With its confrontational style, Harian Rakjat always opposed other parties and the authorities. Because its message was considered to have violated the rules imposed by the government of the time, Harian Rakjat was occasionally banned. The first ban occurs lasted for 23 hours, between 13 September 1957, at 21.00 and 14 September 1957, at 20:00. Other newspapers, such as Indonesia Raya, Bintang Timur, Pemuda Merdeka, Djiwa Baru, Pedoman, Keng Po, and Java Bode, as well as three news agencies: Antara, PIA, and INPS were banned for the same time period.

The ban was repeated on 16 July 1959, for a month because the paper published the PKI Central Committee statement of 3 July, entitled "Evaluation after one year of the Working Cabinet does not guarantee the implementation of the 3 chapters program, so they should be retooled immediately". On 2 August 1959, a month after the ban, Harian Rakjat returned to print. On 2 November 1959, the newspaper was banned again by the War Authority (Penguasa Perang). This time, the reason was not so clear. This led to the Harian Rakjat circulation expansion led by PKI officials D.N. Aidit, M.H. Lukman, and other PKI activists, who directly took to the streets.
On 9 December 1959, Harian Rakjat was banned again for a story about "Njoto's 23 November lecture in the SBKA building", which was published on 24 November 1959. The reason for banning was also not clear, giving rise to protests. Following pressure, Harian Rakjat was finally permitted, and published again on 23 December 1959 .
On 3 February 1961, the newspaper was banned again by in Greater Jakarta. The reason for the ban was the welcome address from PKI chairman D.N. Aidit on the 10th anniversary of Harian Rakjat. In his address, Aidit raised the question of democracy and political freedom. According to the War Authority, this could disrupt political stability in Indonesia.

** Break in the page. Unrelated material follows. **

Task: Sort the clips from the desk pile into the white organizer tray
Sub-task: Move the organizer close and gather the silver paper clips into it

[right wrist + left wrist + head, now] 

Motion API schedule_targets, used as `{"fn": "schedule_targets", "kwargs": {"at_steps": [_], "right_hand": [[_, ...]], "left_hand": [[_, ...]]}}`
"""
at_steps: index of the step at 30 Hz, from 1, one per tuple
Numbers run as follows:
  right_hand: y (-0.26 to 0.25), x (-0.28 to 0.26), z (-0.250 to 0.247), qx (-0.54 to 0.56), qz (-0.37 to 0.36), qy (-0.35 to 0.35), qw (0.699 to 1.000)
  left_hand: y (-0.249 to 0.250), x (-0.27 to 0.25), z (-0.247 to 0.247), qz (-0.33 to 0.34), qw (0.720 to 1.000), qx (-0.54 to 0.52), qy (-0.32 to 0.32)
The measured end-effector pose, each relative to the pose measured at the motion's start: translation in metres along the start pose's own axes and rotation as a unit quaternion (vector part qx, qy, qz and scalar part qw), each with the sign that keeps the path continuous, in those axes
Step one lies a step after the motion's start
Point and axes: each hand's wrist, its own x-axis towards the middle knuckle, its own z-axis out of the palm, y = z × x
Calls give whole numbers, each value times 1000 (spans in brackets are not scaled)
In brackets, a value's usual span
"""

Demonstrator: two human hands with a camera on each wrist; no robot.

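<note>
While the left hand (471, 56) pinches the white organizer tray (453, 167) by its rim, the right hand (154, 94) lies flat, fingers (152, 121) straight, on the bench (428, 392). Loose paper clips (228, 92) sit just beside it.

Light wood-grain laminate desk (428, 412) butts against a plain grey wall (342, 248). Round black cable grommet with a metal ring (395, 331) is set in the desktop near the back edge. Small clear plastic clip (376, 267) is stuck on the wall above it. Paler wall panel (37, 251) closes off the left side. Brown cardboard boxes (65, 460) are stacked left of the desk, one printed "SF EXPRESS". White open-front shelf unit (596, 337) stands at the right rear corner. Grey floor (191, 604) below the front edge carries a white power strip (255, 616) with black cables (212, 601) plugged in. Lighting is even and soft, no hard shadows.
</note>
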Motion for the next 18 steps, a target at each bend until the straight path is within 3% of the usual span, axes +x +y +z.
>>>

After the events of the 30 September Movement in 1965, all dailies published in Jakarta were banned, except the military-owned Angkatan Bersendjata and Berita Yudha. On 3 October 1965, Harian Rakjat finally ceased publication. It was not only disbanded: all the PKI members and activists who supported the newspaper were hunted down, arrested, imprisoned, and even killed. The final words from the editor to its readers were, "Many-many thanks, all the readers!"

== Journalism style ==
The style of journalism carried by Harian Rakjat was 'confrontation journalism' with explosive/fiery language. Its editorials were confrontational, leading to conflicts with other media. It always took a bold and offensive stance against its opponents. Its simple, agile, and forthright language style – in accordance with the teachings of Marxism and Leninism – was easily understood by the peasants and workers who were the basis of the PKI support.

Harian Rakjat was seen as the defender of the Sukarno's Political Manifesto (Manipol). While the right-wing or conservative newspapers were not too concerned about the manifesto, Harian Rakjat became the manifesto's propaganda mouthpiece. It remained anti-imperialist, and considered the right-wing newspapers to have insulted Sukarno for not supporting the manifesto. Harian Rakjat took the stance that it would not publish any writing that was contrary to the ideas of the revolution.